### TASK TO COMPLETE:
Your answer should be the entire listing, printed exactly.

(Beginning of RECORDED DATA)

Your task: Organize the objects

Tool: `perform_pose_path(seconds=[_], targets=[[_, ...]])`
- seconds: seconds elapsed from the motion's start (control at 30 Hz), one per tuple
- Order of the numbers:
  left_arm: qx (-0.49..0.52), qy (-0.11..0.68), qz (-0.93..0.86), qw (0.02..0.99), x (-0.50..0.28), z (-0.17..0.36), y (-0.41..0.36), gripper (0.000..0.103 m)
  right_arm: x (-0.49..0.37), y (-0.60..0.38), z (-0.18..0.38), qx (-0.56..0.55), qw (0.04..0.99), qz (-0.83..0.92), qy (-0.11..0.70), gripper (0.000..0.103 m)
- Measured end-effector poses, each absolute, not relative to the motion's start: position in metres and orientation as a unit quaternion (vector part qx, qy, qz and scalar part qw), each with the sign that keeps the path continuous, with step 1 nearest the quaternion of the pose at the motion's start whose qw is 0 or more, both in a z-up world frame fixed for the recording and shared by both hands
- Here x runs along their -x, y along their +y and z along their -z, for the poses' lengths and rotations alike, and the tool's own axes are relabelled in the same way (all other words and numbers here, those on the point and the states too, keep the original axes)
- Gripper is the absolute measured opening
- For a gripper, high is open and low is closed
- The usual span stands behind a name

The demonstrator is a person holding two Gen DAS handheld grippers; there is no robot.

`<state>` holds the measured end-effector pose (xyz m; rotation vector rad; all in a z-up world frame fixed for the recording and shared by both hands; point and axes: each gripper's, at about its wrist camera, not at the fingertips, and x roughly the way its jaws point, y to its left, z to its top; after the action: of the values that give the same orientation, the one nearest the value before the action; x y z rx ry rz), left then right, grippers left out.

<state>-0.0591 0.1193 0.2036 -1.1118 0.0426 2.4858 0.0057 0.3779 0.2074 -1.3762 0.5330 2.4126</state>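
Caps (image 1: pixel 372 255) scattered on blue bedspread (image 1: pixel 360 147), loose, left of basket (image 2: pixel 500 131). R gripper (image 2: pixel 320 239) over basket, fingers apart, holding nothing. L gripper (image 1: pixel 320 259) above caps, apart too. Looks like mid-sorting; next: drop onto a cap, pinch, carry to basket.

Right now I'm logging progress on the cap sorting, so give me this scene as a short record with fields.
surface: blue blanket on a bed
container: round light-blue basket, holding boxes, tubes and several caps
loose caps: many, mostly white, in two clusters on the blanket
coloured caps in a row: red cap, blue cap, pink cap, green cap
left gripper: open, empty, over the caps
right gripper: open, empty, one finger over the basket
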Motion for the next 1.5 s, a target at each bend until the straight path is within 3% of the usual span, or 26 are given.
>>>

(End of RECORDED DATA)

### WRITTEN SOLUTION:
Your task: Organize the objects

Tool: `perform_pose_path(seconds=[_], targets=[[_, ...]])`
- seconds: seconds elapsed from the motion's start (control at 30 Hz), one per tuple
- Order of the numbers:
  left_arm: qx (-0.49..0.52), qy (-0.11..0.68), qz (-0.93..0.86), qw (0.02..0.99), x (-0.50..0.28), z (-0.17..0.36), y (-0.41..0.36), gripper (0.000..0.103 m)
  right_arm: x (-0.49..0.37), y (-0.60..0.38), z (-0.18..0.38), qx (-0.56..0.55), qw (0.04..0.99), qz (-0.83..0.92), qy (-0.11..0.70), gripper (0.000..0.103 m)
- Measured end-effector poses, each absolute, not relative to the motion's start: position in metres and orientation as a unit quaternion (vector part qx, qy, qz and scalar part qw), each with the sign that keeps the path continuous, with step 1 nearest the quaternion of the pose at the motion's start whose qw is 0 or more, both in a z-up world frame fixed for the recording and shared by both hands
- Here x runs along their -x, y along their +y and z along their -z, for the poses' lengths and rotations alike, and the tool's own axes are relabelled in the same way (all other words and numbers here, those on the point and the states too, keep the original axes)
- Gripper is the absolute measured opening
- For a gripper, high is open and low is closed
- The usual span stands behind a name

The demonstrator is a person holding two Gen DAS handheld grippers; there is no robot.

`<state>` holds the measured end-effector pose (xyz m; rotation vector rad; all in a z-up world frame fixed for the recording and shared by both hands; point and axes: each gripper's, at about its wrist camera, not at the fingertips, and x roughly the way its jaws point, y to its left, z to its top; after the action: of the values that give the same orientation, the one nearest the value before the action; x y z rx ry rz), left then right, grippers left out.

<state>-0.0591 0.1193 0.2036 -1.1118 0.0426 2.4858 0.0057 0.3779 0.2074 -1.3762 0.5330 2.4126</state>
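Caps (image 1: pixel 372 255) scattered on blue bedspread (image 1: pixel 360 147), loose, left of basket (image 2: pixel 500 131). R gripper (image 2: pixel 320 239) over basket, fingers apart, holding nothing. L gripper (image 1: pixel 320 259) above caps, apart too. Looks like mid-sorting; next: drop onto a cap, pinch, carry to basket.

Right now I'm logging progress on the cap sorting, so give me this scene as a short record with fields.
surface: blue blanket on a bed
container: round light-blue basket, holding boxes, tubes and several caps
loose caps: many, mostly white, in two clusters on the blanket
coloured caps in a row: red cap, blue cap, pink cap, green cap
left gripper: open, empty, over the caps
right gripper: open, empty, one finger over the basket
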Motion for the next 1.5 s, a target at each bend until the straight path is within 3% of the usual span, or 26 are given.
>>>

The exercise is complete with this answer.